═══ EXTRACTED ENTRIES ═══

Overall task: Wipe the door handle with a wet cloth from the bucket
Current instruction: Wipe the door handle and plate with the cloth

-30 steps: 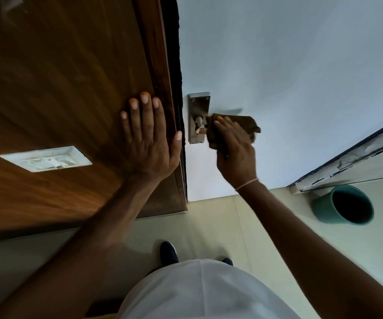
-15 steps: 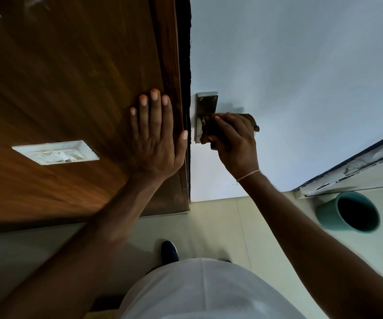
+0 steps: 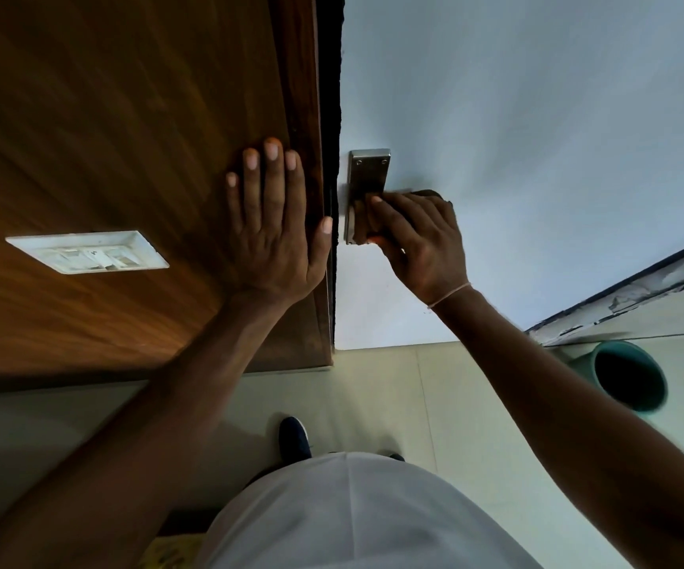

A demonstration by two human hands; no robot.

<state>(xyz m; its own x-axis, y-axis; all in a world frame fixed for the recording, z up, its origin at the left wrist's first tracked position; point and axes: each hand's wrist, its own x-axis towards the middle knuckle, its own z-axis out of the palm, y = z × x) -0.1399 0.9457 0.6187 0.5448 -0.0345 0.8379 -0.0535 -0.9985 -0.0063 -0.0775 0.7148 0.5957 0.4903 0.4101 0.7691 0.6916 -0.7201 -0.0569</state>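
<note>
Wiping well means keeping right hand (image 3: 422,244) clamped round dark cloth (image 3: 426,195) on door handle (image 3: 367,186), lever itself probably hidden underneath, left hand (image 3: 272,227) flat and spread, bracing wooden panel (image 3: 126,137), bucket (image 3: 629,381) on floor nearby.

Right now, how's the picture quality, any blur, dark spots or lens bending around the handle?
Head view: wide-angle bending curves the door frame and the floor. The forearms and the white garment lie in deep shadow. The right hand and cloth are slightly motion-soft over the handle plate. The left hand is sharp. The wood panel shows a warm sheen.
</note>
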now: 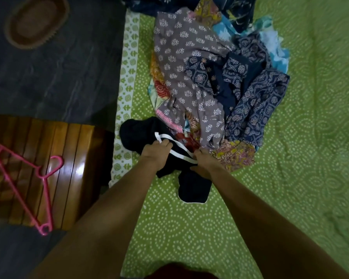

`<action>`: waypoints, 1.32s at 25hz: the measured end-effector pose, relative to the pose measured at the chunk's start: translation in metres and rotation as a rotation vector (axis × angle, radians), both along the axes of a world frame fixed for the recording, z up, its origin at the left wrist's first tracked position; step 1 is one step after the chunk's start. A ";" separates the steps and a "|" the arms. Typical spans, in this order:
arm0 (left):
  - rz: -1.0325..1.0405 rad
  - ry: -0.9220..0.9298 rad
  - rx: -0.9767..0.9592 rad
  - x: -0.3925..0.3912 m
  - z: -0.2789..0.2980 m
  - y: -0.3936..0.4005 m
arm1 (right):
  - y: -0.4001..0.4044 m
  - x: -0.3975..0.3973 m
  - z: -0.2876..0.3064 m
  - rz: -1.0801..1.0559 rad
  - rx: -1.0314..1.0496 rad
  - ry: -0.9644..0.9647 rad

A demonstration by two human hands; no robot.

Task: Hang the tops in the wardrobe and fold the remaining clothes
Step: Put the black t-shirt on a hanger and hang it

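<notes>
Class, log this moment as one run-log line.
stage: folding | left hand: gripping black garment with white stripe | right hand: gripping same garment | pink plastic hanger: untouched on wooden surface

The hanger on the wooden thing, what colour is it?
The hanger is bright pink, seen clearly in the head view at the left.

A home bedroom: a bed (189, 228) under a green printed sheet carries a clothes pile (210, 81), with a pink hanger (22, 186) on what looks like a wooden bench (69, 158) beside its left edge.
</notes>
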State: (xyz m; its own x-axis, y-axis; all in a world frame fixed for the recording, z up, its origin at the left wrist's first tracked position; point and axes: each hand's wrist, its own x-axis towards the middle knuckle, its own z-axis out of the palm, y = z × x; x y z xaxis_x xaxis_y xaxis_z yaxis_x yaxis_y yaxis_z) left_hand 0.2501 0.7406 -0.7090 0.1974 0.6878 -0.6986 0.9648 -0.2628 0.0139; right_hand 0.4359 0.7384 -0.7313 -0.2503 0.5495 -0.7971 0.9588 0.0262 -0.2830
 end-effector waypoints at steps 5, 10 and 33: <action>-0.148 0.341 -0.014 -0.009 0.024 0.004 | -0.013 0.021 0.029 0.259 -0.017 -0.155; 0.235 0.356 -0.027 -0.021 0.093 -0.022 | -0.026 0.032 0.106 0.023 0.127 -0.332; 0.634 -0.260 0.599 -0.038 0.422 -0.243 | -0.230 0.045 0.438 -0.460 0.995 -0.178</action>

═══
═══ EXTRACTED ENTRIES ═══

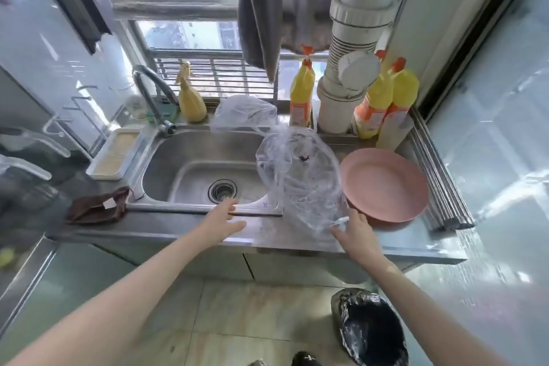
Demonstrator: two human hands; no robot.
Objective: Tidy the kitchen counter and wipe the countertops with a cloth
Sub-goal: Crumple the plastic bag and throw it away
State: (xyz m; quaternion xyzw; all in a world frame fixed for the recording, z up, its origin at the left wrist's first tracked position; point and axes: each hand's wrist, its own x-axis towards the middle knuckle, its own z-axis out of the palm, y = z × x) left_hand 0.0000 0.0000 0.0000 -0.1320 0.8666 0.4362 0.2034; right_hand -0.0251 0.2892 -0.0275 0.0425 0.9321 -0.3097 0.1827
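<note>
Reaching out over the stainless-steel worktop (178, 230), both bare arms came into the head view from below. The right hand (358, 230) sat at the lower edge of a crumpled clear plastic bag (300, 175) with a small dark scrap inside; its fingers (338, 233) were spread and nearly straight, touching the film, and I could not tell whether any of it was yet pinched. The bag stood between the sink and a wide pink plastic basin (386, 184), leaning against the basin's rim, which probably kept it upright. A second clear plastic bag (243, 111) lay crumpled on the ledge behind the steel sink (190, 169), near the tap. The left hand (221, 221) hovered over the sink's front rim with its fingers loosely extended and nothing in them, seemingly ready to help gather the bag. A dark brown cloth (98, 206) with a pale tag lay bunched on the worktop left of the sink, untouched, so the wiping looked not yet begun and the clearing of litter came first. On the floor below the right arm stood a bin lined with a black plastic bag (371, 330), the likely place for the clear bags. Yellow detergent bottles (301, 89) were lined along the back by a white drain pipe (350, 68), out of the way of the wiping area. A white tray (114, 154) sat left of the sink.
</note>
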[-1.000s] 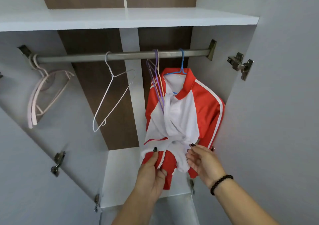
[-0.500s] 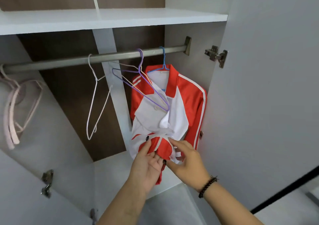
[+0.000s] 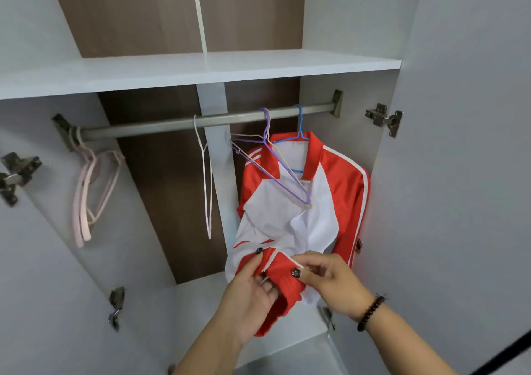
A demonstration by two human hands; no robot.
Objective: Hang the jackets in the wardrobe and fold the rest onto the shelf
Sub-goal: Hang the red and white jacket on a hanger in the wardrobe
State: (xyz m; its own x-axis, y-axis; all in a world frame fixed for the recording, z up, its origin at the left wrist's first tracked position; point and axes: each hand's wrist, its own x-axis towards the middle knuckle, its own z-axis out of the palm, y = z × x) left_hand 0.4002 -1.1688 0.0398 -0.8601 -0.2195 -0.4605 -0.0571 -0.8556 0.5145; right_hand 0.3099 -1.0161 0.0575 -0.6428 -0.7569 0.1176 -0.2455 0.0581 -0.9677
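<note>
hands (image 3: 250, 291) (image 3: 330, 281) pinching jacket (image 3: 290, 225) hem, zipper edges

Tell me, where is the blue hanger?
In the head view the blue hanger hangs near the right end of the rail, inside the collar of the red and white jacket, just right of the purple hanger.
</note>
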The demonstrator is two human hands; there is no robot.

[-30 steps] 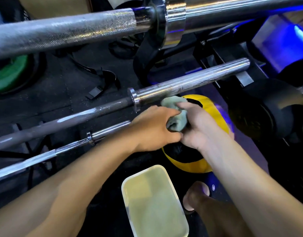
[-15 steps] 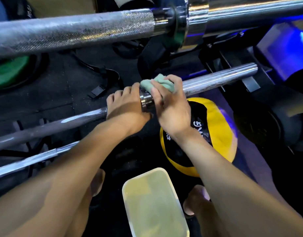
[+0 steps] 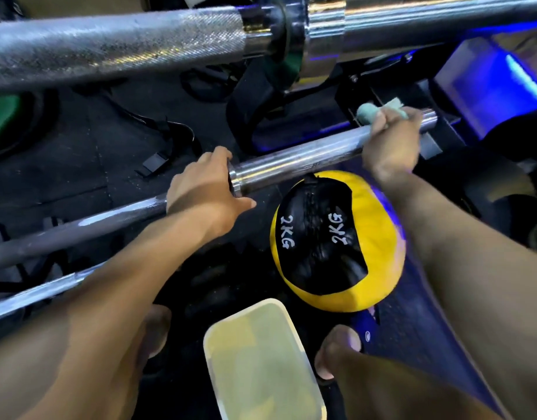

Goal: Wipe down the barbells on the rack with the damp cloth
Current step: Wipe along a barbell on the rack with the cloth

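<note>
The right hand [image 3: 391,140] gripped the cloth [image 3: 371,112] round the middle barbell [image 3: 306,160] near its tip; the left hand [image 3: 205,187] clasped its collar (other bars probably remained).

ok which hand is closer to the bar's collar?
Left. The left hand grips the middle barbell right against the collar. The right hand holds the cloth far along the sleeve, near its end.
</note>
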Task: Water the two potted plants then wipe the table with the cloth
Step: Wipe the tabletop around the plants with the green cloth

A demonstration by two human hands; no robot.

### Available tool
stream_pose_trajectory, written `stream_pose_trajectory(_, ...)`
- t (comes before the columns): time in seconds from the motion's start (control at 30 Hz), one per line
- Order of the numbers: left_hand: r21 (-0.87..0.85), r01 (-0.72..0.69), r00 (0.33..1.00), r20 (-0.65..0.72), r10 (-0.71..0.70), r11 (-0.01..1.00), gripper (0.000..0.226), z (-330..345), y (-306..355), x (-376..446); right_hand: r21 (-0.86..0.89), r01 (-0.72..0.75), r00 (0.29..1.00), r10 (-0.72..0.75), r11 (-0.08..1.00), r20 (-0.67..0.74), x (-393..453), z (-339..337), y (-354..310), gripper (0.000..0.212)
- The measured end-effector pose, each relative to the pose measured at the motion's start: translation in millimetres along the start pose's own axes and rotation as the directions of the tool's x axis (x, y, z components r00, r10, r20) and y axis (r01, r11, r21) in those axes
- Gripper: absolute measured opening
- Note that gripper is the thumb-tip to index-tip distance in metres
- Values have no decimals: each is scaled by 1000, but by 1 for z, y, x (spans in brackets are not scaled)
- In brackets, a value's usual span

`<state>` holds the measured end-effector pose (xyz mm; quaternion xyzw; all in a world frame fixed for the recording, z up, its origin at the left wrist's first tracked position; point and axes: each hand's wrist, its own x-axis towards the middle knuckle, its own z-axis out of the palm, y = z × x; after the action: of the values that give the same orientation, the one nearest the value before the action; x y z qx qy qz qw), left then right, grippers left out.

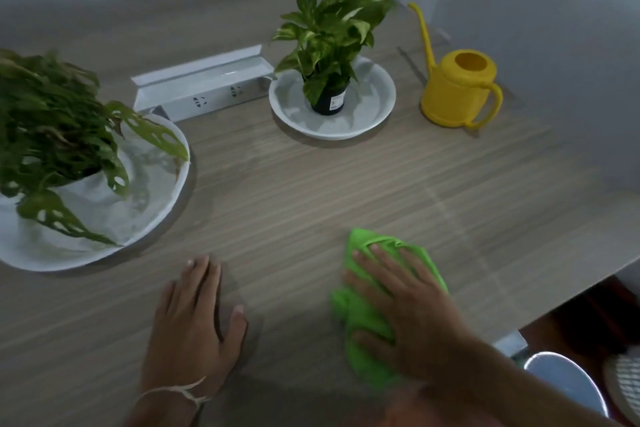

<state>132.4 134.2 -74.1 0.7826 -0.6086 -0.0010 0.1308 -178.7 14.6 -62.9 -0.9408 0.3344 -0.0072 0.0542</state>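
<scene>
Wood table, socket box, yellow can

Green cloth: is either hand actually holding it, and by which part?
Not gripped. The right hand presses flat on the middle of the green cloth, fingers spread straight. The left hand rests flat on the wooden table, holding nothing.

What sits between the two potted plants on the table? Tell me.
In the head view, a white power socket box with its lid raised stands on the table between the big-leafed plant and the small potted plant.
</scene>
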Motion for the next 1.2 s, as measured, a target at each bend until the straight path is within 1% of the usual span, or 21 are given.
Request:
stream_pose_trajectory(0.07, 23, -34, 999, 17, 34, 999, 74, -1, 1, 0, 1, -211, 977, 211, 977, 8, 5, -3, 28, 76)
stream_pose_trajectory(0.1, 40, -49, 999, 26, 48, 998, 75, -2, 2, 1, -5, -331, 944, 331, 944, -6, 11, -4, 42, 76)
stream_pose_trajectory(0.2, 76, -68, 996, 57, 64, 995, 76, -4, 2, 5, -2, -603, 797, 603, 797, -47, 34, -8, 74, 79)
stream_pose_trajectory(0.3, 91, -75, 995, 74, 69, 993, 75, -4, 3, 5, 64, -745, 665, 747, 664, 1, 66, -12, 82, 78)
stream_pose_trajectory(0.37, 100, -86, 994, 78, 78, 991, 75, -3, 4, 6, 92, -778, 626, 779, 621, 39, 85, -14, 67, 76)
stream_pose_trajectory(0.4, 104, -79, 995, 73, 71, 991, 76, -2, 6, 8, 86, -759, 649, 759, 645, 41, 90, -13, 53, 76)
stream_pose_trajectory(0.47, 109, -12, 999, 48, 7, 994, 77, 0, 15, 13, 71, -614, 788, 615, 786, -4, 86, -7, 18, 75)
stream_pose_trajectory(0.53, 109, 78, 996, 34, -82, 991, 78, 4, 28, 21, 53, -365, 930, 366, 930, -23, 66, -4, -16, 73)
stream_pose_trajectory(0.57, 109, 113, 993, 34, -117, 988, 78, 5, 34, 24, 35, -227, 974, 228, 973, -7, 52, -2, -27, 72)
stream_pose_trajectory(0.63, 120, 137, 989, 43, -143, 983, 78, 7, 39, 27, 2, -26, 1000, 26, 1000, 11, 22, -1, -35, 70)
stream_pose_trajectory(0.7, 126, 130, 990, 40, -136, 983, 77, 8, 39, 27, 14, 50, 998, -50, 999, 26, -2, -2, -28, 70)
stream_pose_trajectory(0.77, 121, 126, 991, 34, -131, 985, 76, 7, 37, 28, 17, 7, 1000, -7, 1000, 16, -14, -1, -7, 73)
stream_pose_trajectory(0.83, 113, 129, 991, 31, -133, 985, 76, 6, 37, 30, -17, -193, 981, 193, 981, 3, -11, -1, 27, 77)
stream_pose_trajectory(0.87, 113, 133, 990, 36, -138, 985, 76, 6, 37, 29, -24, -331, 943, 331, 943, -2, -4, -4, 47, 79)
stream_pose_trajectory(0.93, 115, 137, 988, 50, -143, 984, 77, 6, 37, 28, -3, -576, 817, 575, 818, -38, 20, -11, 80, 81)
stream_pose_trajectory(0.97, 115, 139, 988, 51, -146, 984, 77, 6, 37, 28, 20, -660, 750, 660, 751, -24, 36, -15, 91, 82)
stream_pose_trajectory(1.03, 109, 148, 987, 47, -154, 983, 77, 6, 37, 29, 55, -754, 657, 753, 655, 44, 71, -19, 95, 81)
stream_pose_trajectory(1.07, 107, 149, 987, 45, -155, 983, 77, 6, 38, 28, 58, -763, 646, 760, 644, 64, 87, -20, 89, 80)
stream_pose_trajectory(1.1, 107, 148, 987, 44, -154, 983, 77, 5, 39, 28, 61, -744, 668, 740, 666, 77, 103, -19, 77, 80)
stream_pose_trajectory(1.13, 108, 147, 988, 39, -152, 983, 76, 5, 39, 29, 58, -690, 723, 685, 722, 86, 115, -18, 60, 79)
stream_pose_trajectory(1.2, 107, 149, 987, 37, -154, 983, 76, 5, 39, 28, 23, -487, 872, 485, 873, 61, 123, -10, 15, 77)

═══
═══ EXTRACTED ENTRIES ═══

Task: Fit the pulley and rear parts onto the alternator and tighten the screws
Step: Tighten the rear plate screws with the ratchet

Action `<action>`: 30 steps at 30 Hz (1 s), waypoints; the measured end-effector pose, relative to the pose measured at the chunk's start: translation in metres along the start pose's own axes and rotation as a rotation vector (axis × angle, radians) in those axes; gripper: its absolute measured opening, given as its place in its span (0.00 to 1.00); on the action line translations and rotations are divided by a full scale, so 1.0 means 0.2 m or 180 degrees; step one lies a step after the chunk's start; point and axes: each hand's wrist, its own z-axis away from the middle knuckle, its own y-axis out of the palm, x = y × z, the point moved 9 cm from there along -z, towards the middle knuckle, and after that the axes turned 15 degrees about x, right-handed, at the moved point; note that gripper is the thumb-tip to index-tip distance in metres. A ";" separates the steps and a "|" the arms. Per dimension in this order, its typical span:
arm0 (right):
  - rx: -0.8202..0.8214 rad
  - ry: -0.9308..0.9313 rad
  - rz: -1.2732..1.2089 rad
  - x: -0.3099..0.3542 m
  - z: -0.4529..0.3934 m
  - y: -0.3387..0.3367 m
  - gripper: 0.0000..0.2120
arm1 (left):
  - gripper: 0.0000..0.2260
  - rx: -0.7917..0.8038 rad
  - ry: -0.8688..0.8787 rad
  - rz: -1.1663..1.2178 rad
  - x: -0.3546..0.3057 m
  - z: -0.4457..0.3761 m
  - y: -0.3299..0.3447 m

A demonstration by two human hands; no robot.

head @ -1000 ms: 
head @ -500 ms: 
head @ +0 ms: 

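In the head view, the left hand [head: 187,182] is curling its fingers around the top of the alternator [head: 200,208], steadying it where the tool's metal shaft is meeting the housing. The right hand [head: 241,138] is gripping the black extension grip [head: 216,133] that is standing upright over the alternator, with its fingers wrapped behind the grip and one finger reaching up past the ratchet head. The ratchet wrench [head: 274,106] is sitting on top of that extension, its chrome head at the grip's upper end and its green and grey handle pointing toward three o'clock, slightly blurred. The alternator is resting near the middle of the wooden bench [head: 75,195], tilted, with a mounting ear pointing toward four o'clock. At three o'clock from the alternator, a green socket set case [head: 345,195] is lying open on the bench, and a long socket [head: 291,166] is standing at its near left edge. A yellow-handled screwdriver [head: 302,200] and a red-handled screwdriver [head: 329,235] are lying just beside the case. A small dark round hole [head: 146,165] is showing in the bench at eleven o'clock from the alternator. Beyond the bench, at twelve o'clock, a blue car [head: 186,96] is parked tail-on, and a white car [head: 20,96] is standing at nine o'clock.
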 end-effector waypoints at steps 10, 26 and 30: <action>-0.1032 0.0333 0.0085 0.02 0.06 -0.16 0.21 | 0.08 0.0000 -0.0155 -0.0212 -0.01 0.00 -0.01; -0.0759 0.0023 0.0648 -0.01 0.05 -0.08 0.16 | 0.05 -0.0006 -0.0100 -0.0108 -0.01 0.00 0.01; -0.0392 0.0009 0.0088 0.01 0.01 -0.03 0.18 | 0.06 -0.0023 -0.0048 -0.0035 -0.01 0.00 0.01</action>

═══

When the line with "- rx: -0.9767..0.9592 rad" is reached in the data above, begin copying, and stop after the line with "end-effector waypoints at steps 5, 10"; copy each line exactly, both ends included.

  - rx: -0.9767..0.9592 rad
  - x: -0.3925..0.3912 m
  - z: -0.2789..0.2980 m
  - y: -0.3936..0.4005 m
arm1 (right):
  - y: -0.4001..0.4044 m
  - x: -0.3975..0.3973 m
  - z: -0.2876..0.3064 m
  - rz: -1.0801..1.0559 rad
  - rx: -1.0314..1.0496 rad
  - ry: -0.9644..0.9647 rad

A demonstration by two human hands; no robot.

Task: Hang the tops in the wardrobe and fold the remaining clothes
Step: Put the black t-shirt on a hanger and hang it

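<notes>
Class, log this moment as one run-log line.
stage: folding | left hand: gripping black garment with white stripe | right hand: gripping same garment | pink plastic hanger: untouched on wooden surface

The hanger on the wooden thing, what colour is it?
The hanger is bright pink, seen clearly in the head view at the left.

A home bedroom: a bed (189, 228) under a green printed sheet carries a clothes pile (210, 81), with a pink hanger (22, 186) on what looks like a wooden bench (69, 158) beside its left edge.
</notes>
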State: (xyz m; its own x-axis, y-axis; all in a world frame fixed for the recording, z up, its origin at the left wrist's first tracked position; point and axes: each hand's wrist, its own x-axis towards the middle knuckle, its own z-axis out of the palm, y = z × x; x y z xaxis_x xaxis_y xaxis_z yaxis_x yaxis_y yaxis_z) left_hand 0.2501 0.7406 -0.7090 0.1974 0.6878 -0.6986 0.9648 -0.2628 0.0139; right_hand 0.4359 0.7384 -0.7313 -0.2503 0.5495 -0.7971 0.9588 0.0262 -0.2830
 end-effector waypoints at steps 5, 10 and 33: <action>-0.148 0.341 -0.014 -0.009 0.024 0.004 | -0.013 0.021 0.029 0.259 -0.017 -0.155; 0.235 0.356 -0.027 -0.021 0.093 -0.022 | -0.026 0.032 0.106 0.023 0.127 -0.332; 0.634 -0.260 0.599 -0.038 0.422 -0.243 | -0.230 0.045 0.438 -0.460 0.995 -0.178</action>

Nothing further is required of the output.